▸ **EXERCISE DIRECTIONS**:
All lines of the material that contain "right" must be copied out.

▸ **DATASET SECTION**:
....................
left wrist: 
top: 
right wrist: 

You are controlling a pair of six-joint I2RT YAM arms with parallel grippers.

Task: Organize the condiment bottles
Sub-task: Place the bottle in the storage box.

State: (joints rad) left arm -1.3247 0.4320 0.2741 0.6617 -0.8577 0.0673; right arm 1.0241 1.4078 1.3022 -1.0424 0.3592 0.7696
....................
▸ **SOLUTION TO THIS PROBLEM**:
right wrist: 
State: (joints rad) left arm -1.3247 0.4320 0.2741 0.6617 -0.8577 0.0673; right arm 1.0241 1.4078 1.3022 -1.0424 0.3592 0.7696

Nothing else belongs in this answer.